Josh Richey, Lindsay Stewart
In this May 2, 2012, photo, law students Josh Richey, 22, right, and Lindsay Stewart, 26, play with Hooch, right, and Stanley, both golden retrievers, between final exams at Emory University in Atlanta. From Emory University to Macalester College in Minnesota, colleges are bringing dogs on campus for stress relief during exams or allowing faculty and staff to bring their pets to campus.
David Goldman/ASSOCIATED PRESS

By DORIE TURNER, AP Education Writer

ATLANTA (AP) -- Just down the hall from the reference desk at Emory University's law library in a room housing antique legal texts is Stanley the golden retriever puppy, barking his head off.
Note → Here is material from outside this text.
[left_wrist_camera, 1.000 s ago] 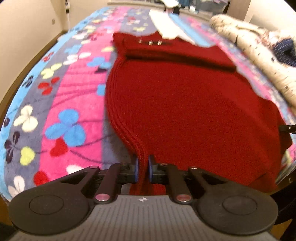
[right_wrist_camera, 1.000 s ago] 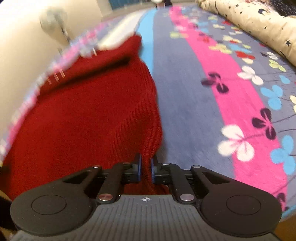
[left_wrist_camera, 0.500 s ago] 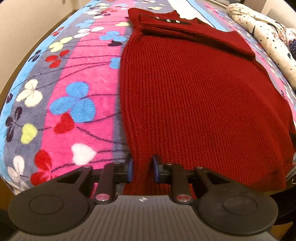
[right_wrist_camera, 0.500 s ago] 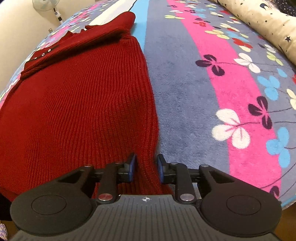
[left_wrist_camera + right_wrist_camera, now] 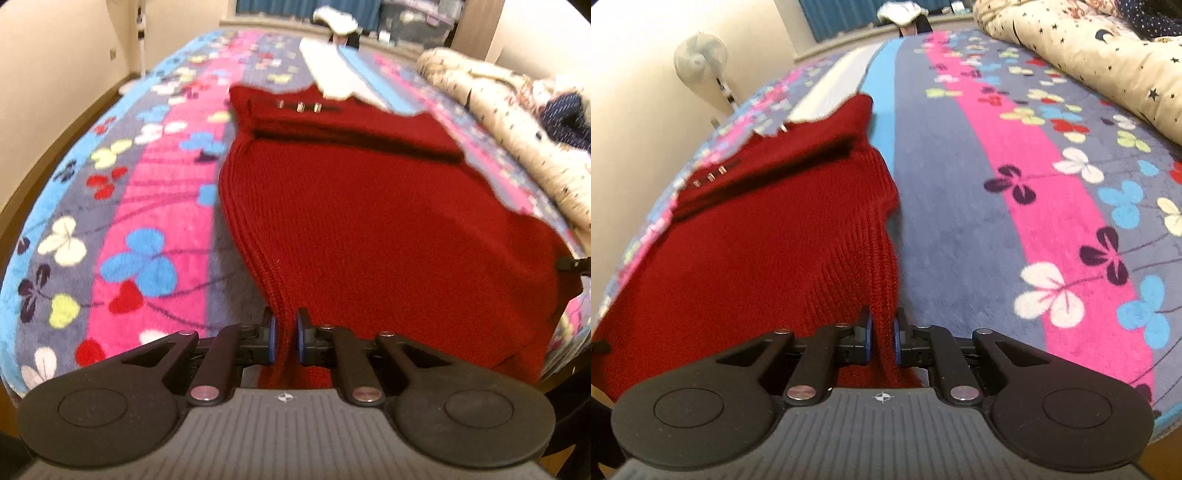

Stanley rolls around on the floor and chews on a squeaky toy while zombie-like law students wander in, a giant grin breaking out on their weary faces when they see the cuddly boy. Puppy therapy -- just in time for finals week. From Kent State University in Ohio to Macalester College in Minnesota, more and more pooches are around campus during exams to help students relax and maybe even crack a smile or two.

"We had a student who came in and a staff person commented they had never seen that student smile," said Richelle Reid, a law librarian who started Emory's pet therapy program this year after hearing about one at the University of California, San Francisco. "It has had positive effects, helping them to just have a moment to clear their minds and not have to think about studies, not have to think about books."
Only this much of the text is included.